Au Centre Pompidou, l’exposition Paris noir. Circulations artistiques et luttes anticoloniales (1950–2000) vient combler un angle mort de l’histoire de l’art en France. Près de 150 artistes afro-descendants y déploient un demi-siècle de création, d’engagements et d’utopies, souvent passés sous silence.
Après la Seconde Guerre mondiale, la capitale devient un refuge et un lieu de convergence pour les intellectuels et artistes noirs venus d’Afrique, des Antilles ou des États-Unis. James Baldwin, Suzanne et Aimé Césaire, Léopold Sédar Senghor… Tous s’y croisent, débattent, rêvent un monde postcolonial. À quelques pas de Saint-Germain ou du Quartier latin, une autre modernité s’invente.
Il fallait sortir des récits linéaires pour faire apparaître les circulations, les croisements, mais aussi les absences
explique Alicia Knock, commissaire principale de l’exposition.

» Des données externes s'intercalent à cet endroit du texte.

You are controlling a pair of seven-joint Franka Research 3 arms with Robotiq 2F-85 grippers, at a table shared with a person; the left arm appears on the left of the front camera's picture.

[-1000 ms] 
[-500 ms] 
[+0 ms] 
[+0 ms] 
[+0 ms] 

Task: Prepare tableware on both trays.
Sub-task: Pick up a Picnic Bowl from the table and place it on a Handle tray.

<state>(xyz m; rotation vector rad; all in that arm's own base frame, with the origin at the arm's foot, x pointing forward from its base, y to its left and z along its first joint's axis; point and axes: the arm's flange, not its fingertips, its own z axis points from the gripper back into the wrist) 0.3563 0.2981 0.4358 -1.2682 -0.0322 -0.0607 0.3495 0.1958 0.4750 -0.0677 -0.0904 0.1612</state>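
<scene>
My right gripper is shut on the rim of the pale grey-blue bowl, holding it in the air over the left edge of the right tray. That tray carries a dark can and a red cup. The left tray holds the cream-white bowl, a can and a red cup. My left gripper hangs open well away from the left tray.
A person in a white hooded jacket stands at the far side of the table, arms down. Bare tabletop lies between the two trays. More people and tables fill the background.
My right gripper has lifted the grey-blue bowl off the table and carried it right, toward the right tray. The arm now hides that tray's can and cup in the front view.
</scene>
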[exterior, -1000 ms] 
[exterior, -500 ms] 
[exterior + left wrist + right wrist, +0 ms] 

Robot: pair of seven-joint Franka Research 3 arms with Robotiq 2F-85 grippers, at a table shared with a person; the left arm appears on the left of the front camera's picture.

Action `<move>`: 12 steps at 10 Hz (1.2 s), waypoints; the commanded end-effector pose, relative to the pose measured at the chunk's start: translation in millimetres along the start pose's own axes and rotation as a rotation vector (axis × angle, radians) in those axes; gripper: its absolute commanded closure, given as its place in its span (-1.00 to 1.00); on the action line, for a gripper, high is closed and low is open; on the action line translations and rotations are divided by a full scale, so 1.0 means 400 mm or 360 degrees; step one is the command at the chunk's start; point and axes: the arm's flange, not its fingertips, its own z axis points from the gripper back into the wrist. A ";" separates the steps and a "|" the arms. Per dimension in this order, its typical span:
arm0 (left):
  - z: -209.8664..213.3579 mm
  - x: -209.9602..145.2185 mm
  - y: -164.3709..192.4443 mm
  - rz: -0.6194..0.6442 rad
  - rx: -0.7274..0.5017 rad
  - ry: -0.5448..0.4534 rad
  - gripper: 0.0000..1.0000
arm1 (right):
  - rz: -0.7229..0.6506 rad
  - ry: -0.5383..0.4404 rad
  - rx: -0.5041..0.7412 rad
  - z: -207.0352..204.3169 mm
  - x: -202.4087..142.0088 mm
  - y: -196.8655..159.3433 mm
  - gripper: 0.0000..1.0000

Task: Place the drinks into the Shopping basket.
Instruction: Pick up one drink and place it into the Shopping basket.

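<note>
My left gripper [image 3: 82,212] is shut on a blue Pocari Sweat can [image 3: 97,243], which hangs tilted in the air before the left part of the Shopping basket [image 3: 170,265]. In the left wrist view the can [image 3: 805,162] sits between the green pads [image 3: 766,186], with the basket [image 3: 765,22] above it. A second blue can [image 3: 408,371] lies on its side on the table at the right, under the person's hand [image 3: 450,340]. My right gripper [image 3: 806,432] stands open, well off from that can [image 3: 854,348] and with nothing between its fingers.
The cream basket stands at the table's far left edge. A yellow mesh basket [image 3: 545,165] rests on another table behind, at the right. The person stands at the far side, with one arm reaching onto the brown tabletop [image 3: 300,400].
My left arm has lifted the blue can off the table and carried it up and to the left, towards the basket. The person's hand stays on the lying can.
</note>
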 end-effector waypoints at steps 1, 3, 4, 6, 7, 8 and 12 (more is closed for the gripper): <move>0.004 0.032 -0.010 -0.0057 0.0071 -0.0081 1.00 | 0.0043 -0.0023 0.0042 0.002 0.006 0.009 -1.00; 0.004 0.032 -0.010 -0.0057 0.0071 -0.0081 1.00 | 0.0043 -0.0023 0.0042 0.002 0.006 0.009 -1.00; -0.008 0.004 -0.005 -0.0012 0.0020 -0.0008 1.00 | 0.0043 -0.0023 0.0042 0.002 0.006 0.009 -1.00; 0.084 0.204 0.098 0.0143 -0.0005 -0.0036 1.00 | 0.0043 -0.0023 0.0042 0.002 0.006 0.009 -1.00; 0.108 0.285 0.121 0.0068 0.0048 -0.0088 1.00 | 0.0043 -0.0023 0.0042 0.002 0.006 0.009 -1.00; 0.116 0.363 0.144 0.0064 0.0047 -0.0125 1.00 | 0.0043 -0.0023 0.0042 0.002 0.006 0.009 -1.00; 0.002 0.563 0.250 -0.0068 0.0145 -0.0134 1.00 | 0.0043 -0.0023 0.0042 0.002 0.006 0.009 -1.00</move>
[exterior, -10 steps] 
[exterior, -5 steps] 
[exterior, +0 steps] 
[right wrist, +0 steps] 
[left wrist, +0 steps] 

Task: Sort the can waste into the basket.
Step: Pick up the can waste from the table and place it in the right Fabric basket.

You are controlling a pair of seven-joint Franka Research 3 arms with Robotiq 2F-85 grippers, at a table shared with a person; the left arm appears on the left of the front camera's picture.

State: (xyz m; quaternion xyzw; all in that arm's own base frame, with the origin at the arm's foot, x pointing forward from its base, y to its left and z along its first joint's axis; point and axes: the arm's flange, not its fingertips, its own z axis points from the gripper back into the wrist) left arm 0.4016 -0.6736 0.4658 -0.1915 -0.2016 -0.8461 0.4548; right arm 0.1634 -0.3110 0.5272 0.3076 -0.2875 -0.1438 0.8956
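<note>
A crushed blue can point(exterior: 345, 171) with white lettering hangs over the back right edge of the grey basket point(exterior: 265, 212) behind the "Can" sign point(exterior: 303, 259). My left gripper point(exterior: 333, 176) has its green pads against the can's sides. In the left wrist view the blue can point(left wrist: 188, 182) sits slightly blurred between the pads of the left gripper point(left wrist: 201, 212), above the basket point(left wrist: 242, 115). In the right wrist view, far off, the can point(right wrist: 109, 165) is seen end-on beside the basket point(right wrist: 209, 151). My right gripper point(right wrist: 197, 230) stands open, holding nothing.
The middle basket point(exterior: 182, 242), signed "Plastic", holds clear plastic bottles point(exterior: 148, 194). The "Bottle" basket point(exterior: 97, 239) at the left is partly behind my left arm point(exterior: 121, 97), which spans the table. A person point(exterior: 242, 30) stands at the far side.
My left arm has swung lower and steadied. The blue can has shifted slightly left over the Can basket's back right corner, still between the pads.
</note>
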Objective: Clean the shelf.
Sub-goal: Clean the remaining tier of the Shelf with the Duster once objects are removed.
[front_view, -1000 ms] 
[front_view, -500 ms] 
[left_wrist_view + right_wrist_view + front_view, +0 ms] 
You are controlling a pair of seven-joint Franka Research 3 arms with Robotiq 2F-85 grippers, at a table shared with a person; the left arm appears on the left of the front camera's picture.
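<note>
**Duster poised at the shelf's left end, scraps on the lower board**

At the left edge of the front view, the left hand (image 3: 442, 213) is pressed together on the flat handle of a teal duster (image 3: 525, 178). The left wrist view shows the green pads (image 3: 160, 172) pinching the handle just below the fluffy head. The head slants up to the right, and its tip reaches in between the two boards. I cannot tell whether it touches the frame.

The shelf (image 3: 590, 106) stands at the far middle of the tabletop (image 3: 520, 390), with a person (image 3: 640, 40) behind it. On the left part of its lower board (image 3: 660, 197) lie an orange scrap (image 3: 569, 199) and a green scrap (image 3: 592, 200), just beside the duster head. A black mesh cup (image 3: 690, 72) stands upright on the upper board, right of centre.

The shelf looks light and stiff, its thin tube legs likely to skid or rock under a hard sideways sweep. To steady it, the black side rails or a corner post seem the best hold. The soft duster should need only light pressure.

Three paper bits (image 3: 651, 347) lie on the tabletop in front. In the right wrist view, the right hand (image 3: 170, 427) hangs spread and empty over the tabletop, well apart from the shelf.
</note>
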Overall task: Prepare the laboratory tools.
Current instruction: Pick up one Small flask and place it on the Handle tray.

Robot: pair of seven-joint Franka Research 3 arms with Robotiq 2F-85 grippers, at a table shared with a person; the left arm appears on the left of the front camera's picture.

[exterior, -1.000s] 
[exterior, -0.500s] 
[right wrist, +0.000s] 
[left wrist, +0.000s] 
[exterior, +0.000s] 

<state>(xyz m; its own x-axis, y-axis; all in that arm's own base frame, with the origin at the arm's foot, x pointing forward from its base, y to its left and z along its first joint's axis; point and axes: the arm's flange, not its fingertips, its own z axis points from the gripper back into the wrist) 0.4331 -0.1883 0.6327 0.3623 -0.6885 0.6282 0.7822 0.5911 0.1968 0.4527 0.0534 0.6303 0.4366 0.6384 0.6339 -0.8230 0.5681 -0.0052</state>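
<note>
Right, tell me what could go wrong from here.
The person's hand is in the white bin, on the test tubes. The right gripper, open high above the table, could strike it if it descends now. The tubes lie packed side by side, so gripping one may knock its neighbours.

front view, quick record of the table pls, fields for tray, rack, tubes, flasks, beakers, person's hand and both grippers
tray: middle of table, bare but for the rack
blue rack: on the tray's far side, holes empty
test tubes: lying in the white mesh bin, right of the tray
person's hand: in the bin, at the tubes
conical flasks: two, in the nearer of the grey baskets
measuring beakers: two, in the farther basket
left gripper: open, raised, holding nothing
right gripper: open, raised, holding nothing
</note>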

Entre peinture, photographie, installations et vidéos, les œuvres présentées — pour beaucoup jamais montrées en France — racontent autant les exils que les alliances. Loin d’un folklore ou d’un discours figé sur la “négritude”, Paris noir explore les modernismes alternatifs, les réinventions plastiques et les luttes partagées.

Du groupe Fwomajé en Martinique au mouvement Vohou-vohou en Côte d’Ivoire, en passant par les abstractions de Beauford Delaney ou de Skunder Boghossian, l’exposition tisse des fils entre continents, styles et époques. Une œuvre centrale — une matrice circulaire inspirée de l’Atlantique noir d’Édouard Glissant — incarne cette géographie mouvante, entre Paris et le “Tout-Monde”.
Pour éviter l’écueil de la commémoration figée, quatre artistes — Valérie John, Nathalie Leroy-Fiévée, Jay Ramier et Shuck One — proposent des créations inédites. Entre mémoire et actualité, elles interrogent la transmission, l’effacement et la résurgence des luttes anticoloniales dans l’imaginaire visuel contemporain.

Vers une réécriture institutionnelle
L’exposition s’accompagne d’une ambitieuse programmation culturelle : colloques, publications, acquisitions d’œuvres et d’archives. Objectif assumé : rééquilibrer une historiographie trop longtemps dominée par le monde anglo-saxon.
Il s’agit de rendre visibles des artistes longtemps invisibilisés et d’inciter les institutions françaises à les intégrer pleinement dans leurs collections et recherches
insiste Alicia Knock.
Ni nostalgique, ni didactique, Paris noir s’impose comme un jalon essentiel dans la redéfinition des récits artistiques. Un Paris pluriel, révolté et fertile, y reprend sa place dans l’histoire mondiale des luttes et des esthétiques.